OBJECTIVE: Atrial fibrillation is a common arrhythmia which is associated with increased risk of thromboembolism, stroke, and death. Historically, the traditional open Cox-Maze procedure has been the standard for surgical management of atrial fibrillation and requires either a sternal incision with cardiopulmonary bypass. However, a minimally invasive technique has been developed called the Cox-Maze IV or thoracoscopic Maze procedure which allows for pulmonary vein radiofrequency isolation, posterior atrial wall debulking via superior and inferior connecting lesions, and epicardial left atrial appendage exclusion without requiring a sternal incision, cardiac arrest, or cardiopulmonary bypass. Risk factors for adverse outcomes for this procedure based on preoperative patient characteristics are not well understood. Obesity is a common preoperative risk factor which may increase the technical difficulty of surgical procedures, especially minimally invasive techniques. This retrospective study investigates the impact of obesity on postoperative outcomes as well as short and long term successful conversion to sinus rhythm.
METHODS: Seventeen consecutive patients undergoing thoracoscopic Maze surgery at the University of Kentucky from December 1, 2013 to February 3, 2016, were included in this retrospective chart review. Preoperative characteristics, intraoperative technique, and outcomes were assessed, including short and long term clinical follow-up with electrocardiograms.

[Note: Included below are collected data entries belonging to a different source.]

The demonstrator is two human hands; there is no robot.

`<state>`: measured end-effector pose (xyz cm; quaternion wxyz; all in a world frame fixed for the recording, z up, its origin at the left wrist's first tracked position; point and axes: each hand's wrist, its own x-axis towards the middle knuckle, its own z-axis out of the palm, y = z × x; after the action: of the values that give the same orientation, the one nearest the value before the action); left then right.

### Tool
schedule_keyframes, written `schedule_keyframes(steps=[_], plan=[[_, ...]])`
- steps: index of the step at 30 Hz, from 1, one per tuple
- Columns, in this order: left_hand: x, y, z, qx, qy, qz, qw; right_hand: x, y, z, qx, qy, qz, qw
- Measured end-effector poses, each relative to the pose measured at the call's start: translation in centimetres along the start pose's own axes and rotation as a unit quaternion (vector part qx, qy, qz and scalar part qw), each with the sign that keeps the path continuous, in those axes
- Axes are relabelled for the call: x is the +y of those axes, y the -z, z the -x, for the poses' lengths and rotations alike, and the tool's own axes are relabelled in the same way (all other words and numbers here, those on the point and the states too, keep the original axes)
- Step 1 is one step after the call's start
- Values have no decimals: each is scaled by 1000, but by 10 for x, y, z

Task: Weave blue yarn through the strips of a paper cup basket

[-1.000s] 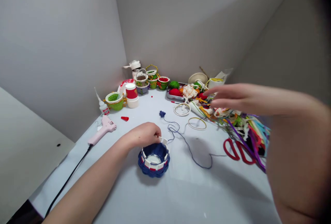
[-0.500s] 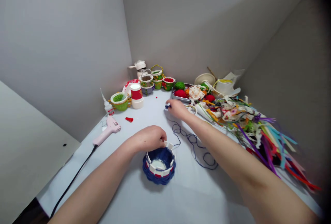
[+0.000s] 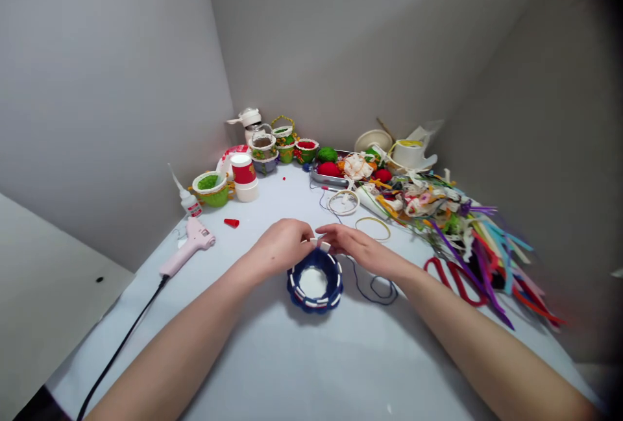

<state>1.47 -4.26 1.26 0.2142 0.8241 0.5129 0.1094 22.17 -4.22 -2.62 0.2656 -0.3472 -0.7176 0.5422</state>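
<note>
A small blue woven basket (image 3: pixel 315 306) with white upright tabs round its rim stands on the table in front of me. My left hand (image 3: pixel 288 244) is closed on the basket's far left rim, fingertips at the white tabs. At the far right rim my right hand (image 3: pixel 348 244) reaches in with fingers stretched toward the left one, thumb apart; whether it touches the tabs is hard to tell. Blue yarn (image 3: pixel 372 291) runs from behind the basket and lies in loops to its right. A dark blue yarn ball (image 3: pixel 306 167) rests at the back beside a small red-filled basket (image 3: pixel 306 148).
Left are a pink glue gun (image 3: pixel 187 249) with its cord, a glue bottle (image 3: pixel 190 204), a red cap (image 3: pixel 232 222) and a green basket (image 3: pixel 213 190). A tray (image 3: pixel 328 180) with yarn balls, coloured strips (image 3: pixel 491 246) and red scissors (image 3: pixel 457 281) lie right.
My right hand has come back from near the tray to the basket's rim, and the dark blue thing it held is out of it. My left hand stays at the rim.
</note>
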Motion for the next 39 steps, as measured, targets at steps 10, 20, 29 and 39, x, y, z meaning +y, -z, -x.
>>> schedule_keyframes(steps=[10, 20, 29, 39], plan=[[25, -20, -12, 14, 19, -31, 999, 5, 2, 36, 150, -53, 124, 979], [19, -20, -11, -6, -21, 18, 1000, -5, -8, 37, 214, -93, 216, 948], [27, -28, -19, 5, -40, 34, 999, -12, -7, 40, 202, -74, 235, 948], [25, -36, -19, 33, -41, 27, 998, -22, 8, 50, 172, -42, 331, 927]])
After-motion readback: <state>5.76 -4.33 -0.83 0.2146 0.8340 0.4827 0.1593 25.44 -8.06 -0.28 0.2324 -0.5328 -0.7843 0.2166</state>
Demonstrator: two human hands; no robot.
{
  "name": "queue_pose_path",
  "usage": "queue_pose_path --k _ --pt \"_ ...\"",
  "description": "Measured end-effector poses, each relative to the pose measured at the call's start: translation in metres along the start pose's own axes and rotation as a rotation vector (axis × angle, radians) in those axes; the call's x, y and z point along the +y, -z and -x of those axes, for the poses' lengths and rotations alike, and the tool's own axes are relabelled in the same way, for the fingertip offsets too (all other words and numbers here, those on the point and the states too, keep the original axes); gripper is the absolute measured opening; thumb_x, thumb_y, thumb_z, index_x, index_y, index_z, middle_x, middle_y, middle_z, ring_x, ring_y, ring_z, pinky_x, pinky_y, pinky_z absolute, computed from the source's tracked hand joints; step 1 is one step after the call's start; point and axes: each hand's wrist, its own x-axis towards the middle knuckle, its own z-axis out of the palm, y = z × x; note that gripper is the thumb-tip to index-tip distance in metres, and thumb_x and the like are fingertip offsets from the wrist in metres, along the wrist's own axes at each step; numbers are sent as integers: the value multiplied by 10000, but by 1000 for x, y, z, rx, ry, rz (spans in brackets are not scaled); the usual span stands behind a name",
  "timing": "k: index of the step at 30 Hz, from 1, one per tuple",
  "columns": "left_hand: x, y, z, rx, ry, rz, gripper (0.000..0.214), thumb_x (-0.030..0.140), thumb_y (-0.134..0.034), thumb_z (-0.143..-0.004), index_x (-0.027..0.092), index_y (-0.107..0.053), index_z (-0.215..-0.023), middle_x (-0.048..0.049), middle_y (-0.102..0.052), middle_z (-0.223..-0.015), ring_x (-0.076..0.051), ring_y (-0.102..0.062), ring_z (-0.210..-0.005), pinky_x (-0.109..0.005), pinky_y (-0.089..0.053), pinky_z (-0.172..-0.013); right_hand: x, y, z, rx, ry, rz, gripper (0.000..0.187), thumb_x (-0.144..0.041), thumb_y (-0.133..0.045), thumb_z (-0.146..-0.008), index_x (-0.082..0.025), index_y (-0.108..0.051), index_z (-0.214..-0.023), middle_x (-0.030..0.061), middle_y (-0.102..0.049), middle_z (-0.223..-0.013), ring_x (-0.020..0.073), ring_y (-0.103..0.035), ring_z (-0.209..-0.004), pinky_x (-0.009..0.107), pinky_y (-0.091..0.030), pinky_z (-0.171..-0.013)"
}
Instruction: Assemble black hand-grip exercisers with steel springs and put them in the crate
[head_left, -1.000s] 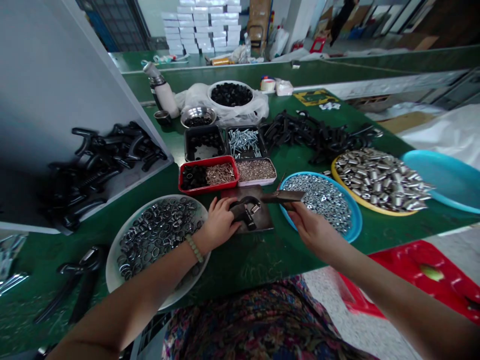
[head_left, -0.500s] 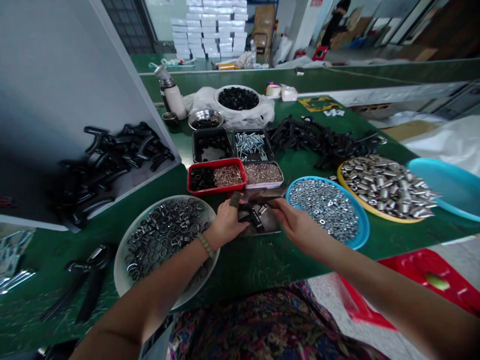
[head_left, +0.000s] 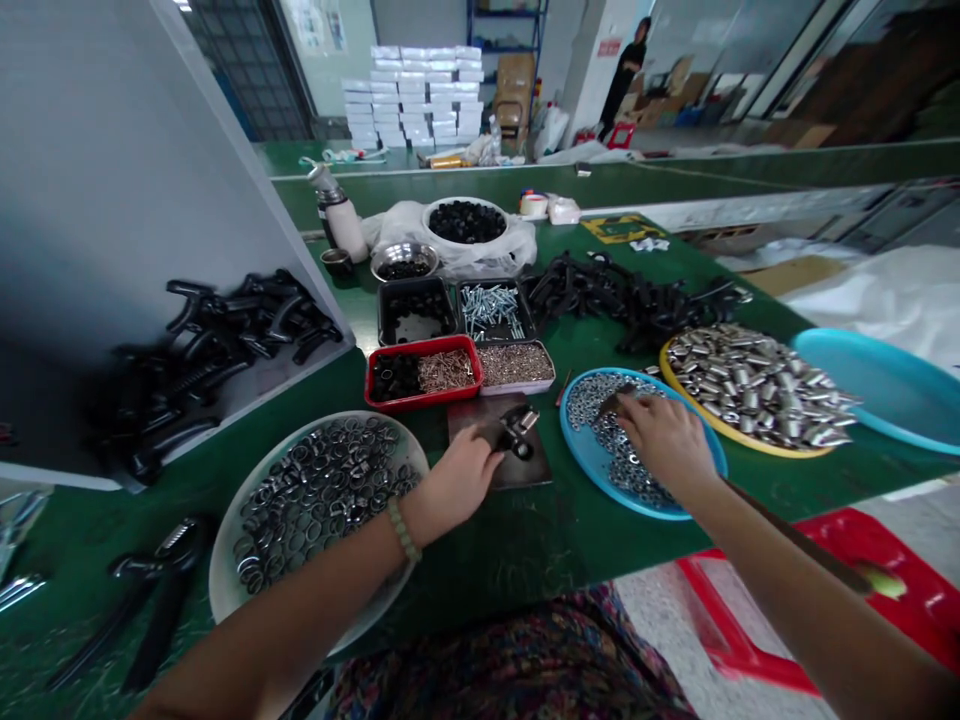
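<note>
My left hand [head_left: 459, 474] is closed around a black plastic handle part [head_left: 514, 436] with a shiny metal piece at its end. It holds this part just over a flat metal plate [head_left: 534, 466] on the green table. My right hand [head_left: 670, 440] reaches down into a blue basin [head_left: 592, 477] of small silver nuts or washers [head_left: 628, 470]. Its fingers are bent together at the pieces, a dark cover on one fingertip; anything pinched there is too small to make out. A white basin [head_left: 225, 560] of metal rings [head_left: 322, 490] stands beside my left forearm.
Behind the plate are a red tray [head_left: 424, 402] of black parts and copper-coloured pins, and a tray of screws [head_left: 491, 308]. Metal cylinders [head_left: 750, 385] fill a yellow basin at right. Black handles lie in a pile [head_left: 622, 295]. A hand gripper [head_left: 150, 590] rests at left.
My right hand has moved from the black part over the plate to the blue basin at right. My left hand keeps hold of the part. The view has tilted up slightly.
</note>
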Motion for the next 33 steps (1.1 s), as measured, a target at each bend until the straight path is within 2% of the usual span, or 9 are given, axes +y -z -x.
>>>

RESULTS: 11 of 17 patients in the study were obese (65%) with a BMI greater than 30. Of those who were obese, 7 patients (64%) had persistent atrial fibrillation and 4 patients (36%) had paroxysmal atrial fibrillation. 10 obese patients (91%) had successful conversion to normal sinus rhythm documented during clinical follow-up. The length of follow-up ranged between 2 weeks and 20 months. There were 0 operative mortalities and 0 operations were converted intraoperatively to an open technique.
CONCLUSIONS: Obesity is a common preoperative characteristic that is thought to increase the difficulty of minimally invasive surgery and may worsen outcomes. In a cohort of obese patients undergoing thoracoscopic MAZE procedures, we have demonstrated a high rate of successful conversion from refractory atrial fibrillation to normal sinus rhythm without adverse outcome or requiring intraoperative conversion to an open MAZE procedure.